• **Description of the task**:
What lines in the entries below contain the word "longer"? Copy all of them.

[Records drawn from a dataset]
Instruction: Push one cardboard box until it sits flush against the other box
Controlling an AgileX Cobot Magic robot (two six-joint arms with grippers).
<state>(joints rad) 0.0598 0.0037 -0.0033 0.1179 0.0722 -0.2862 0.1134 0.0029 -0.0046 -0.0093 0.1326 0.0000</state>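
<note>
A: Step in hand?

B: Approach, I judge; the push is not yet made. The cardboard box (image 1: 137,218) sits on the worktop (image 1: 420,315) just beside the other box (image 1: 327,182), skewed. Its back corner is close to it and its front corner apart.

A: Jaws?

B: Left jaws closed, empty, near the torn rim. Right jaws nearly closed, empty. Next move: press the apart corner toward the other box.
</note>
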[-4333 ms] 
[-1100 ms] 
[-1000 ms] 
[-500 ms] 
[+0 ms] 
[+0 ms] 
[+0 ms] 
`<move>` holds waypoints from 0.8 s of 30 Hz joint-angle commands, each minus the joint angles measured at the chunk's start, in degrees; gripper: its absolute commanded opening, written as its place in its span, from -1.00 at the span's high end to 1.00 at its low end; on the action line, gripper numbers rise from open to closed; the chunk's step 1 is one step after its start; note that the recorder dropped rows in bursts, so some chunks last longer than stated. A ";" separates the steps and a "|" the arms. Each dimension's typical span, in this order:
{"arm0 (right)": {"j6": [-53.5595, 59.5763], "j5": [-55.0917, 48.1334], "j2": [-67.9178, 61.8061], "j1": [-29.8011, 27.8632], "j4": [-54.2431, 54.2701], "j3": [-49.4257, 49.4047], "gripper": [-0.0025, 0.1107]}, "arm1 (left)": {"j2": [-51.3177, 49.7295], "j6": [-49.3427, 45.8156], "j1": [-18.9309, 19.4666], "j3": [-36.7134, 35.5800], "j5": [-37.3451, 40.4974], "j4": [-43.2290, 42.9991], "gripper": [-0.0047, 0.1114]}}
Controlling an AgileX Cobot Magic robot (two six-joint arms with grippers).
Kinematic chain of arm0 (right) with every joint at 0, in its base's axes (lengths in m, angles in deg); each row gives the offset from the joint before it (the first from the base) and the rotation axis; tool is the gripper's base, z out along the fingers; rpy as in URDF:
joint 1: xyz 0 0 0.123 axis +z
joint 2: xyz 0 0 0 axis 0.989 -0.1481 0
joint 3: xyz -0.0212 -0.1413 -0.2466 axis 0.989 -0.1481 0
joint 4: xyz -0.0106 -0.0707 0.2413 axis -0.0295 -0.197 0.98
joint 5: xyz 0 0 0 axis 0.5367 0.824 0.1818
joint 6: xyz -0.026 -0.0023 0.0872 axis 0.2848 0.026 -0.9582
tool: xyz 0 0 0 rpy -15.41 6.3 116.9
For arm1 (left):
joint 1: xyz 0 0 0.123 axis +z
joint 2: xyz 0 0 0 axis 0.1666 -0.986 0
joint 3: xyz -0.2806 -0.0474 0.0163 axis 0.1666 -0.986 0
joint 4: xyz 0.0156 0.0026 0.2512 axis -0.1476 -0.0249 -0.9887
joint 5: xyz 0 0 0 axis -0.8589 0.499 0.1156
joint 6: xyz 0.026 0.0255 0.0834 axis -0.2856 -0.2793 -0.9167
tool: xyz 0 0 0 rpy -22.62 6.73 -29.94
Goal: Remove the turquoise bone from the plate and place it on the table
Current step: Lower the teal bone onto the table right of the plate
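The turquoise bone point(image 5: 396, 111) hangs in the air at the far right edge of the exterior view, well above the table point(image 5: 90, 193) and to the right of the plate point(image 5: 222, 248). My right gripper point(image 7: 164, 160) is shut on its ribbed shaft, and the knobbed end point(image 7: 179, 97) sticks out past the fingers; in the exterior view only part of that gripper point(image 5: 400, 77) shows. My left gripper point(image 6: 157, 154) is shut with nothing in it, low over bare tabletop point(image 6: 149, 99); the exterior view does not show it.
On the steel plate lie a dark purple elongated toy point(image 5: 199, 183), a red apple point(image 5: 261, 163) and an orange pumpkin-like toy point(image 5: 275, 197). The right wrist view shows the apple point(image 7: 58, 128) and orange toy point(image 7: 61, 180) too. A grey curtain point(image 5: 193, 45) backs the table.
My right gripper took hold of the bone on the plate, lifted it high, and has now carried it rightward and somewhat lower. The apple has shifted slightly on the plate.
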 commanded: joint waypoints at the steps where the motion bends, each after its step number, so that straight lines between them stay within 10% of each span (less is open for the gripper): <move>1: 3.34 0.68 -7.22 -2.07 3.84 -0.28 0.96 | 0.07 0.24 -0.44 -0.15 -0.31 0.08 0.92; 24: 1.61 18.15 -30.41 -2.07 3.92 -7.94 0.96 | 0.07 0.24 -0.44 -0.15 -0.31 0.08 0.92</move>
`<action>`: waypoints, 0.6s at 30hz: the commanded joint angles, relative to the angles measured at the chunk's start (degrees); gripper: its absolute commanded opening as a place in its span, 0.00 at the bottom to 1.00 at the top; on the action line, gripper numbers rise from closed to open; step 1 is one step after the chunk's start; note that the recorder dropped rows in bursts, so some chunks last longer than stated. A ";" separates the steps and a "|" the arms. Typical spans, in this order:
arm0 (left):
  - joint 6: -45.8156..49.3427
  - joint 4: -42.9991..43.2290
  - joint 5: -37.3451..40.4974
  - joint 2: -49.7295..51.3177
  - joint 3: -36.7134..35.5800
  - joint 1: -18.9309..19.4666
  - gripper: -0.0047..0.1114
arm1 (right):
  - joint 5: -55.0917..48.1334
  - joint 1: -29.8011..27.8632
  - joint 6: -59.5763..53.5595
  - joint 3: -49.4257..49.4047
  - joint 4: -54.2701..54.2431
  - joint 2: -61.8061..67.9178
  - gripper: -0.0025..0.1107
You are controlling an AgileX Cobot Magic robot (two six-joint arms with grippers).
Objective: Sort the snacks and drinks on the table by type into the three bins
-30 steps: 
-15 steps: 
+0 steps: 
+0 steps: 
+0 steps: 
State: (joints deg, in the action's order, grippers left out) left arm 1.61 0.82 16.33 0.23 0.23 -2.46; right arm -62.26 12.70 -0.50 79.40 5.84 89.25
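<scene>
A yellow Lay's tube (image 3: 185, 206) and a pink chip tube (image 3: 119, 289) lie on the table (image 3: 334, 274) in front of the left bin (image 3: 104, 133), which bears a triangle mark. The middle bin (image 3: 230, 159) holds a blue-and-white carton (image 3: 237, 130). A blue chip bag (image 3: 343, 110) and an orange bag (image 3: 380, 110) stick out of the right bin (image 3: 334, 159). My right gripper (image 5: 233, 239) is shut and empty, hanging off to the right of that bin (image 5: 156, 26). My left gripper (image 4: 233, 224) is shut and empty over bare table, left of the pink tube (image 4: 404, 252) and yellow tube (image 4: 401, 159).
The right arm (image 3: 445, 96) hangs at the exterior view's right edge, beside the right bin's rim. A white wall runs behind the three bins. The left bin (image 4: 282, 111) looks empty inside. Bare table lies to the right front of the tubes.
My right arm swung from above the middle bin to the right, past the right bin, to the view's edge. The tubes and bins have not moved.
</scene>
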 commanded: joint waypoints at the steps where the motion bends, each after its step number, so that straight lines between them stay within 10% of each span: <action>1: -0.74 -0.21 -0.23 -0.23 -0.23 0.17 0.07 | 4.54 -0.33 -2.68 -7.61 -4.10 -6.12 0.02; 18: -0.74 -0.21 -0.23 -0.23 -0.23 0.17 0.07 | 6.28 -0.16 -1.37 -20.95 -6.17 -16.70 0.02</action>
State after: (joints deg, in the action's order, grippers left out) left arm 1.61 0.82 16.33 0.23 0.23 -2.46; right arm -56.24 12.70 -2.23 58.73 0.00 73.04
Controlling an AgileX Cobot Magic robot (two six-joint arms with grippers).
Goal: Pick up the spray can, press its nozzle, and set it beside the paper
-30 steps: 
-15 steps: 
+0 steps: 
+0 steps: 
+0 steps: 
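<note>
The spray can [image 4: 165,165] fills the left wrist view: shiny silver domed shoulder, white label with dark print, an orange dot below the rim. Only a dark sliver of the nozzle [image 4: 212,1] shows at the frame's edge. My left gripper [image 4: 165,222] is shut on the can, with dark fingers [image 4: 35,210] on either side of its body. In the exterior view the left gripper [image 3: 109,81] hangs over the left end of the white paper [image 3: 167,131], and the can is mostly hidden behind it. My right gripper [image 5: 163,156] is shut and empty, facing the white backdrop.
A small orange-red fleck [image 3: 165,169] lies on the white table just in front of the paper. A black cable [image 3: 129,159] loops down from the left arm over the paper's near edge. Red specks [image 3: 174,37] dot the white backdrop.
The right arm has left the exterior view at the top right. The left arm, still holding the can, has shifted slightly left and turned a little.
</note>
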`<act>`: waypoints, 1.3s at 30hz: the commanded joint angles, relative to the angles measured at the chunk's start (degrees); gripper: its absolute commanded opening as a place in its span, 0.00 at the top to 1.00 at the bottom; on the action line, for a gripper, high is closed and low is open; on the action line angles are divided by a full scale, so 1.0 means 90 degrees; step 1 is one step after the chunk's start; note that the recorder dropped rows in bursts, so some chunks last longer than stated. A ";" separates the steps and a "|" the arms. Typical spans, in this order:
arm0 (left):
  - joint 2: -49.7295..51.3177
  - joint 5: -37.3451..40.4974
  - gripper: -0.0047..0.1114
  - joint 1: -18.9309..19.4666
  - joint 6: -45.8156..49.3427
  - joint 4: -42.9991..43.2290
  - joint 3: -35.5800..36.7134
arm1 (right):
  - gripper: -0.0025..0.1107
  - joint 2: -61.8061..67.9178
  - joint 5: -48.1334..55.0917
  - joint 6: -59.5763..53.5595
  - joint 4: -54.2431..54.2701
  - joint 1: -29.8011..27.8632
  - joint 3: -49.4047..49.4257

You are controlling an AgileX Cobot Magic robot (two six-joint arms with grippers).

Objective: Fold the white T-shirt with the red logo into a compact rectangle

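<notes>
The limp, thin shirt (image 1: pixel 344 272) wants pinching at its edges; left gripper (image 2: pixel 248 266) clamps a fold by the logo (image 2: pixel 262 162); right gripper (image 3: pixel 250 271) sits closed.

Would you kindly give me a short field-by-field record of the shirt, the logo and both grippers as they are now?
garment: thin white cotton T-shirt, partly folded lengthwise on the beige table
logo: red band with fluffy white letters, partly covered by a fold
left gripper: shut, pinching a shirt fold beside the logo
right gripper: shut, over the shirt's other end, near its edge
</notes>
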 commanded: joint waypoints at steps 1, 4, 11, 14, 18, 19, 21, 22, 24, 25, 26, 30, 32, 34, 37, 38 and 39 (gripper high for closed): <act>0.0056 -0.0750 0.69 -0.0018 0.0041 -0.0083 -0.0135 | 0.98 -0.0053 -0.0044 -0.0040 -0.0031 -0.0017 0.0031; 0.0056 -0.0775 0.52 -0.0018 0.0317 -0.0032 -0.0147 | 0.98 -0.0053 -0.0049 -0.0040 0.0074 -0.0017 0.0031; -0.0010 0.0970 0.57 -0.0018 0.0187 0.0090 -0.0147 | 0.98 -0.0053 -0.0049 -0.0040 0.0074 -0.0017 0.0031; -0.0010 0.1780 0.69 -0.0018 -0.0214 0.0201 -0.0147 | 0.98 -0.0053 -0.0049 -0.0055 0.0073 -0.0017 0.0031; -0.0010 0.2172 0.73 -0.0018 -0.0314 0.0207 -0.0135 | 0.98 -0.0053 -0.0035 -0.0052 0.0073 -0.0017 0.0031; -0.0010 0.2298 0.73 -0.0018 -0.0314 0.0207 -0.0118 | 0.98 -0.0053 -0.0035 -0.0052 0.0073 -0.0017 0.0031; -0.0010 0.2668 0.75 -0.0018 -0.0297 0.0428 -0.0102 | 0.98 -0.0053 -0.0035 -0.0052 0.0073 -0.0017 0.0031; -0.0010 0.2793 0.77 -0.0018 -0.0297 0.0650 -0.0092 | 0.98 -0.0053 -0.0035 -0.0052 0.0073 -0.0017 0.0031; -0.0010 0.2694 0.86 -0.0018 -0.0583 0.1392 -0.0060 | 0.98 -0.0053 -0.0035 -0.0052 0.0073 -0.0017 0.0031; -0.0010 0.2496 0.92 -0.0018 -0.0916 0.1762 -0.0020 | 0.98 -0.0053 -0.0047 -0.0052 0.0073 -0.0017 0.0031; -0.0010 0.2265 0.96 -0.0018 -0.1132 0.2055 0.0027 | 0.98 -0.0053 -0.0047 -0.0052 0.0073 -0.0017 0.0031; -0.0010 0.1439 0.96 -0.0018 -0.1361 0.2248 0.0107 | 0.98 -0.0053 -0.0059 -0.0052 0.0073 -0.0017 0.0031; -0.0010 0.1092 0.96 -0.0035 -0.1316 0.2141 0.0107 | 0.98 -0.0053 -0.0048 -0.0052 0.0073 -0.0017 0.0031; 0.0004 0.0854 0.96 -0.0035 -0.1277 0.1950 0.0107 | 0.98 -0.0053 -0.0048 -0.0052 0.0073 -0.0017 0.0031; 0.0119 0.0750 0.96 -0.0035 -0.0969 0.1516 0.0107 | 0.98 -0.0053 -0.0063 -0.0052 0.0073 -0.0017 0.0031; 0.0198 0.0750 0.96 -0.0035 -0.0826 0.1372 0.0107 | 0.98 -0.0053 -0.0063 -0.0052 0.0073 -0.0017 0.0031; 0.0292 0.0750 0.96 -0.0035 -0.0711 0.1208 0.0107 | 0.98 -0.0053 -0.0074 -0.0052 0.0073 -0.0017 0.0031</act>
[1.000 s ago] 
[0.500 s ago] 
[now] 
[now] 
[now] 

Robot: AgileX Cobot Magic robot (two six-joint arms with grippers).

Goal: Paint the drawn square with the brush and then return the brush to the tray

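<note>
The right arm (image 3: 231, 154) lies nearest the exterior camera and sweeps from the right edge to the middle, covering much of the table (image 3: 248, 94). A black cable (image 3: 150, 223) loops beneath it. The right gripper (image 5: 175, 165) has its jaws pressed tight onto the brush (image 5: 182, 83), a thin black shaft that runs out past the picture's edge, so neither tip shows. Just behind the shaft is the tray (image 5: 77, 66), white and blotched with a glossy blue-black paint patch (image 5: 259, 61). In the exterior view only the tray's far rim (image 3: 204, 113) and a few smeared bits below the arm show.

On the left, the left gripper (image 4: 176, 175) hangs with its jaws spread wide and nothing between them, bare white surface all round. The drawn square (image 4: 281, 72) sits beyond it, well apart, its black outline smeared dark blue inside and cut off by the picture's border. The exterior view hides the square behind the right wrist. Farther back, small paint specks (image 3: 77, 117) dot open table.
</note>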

• **Reply to the task**:
`<move>` holds waypoints from 0.8 s of 30 Hz joint-angle commands, each minus the joint angles measured at the chunk's start, in degrees; gripper: its absolute commanded opening, written as its place in its span, from -1.00 at the span's high end to 1.00 at its low end; on the action line, gripper numbers rise from open to closed; the chunk's step 1 is one step after its start; note that the recorder dropped rows in bursts, so some chunks last longer than stated. A ";" separates the steps and a "|" the arms. Each dimension's typical span, in this order:
`<action>`: waypoints, 0.6s at 30hz: the commanded joint angles, relative to the angles measured at the chunk's start (degrees); gripper: its absolute commanded opening as a place in its span, 0.00 at the bottom to 1.00 at the top; on the action line, gripper numbers rise from closed to open; step 1 is one step after the chunk's start; note that the recorder dropped rows in bursts, so some chunks last longer than stated. A ";" separates the steps and a "|" the arms. Typical spans, in this order:
`<act>`: waypoints, 1.3s at 30hz: the commanded joint angles, relative to the angles measured at the chunk's start (degrees); gripper: its absolute commanded opening as a place in its span, 0.00 at the top to 1.00 at the bottom; on the action line, for a gripper, high is closed and low is open; on the action line angles are divided by a full scale, so 1.0 means 90 degrees; step 1 is one step after the chunk's start; note that the recorder dropped rows in bursts, so some chunks last longer than stated. A ";" separates the steps and a "|" the arms. Typical spans, in this order:

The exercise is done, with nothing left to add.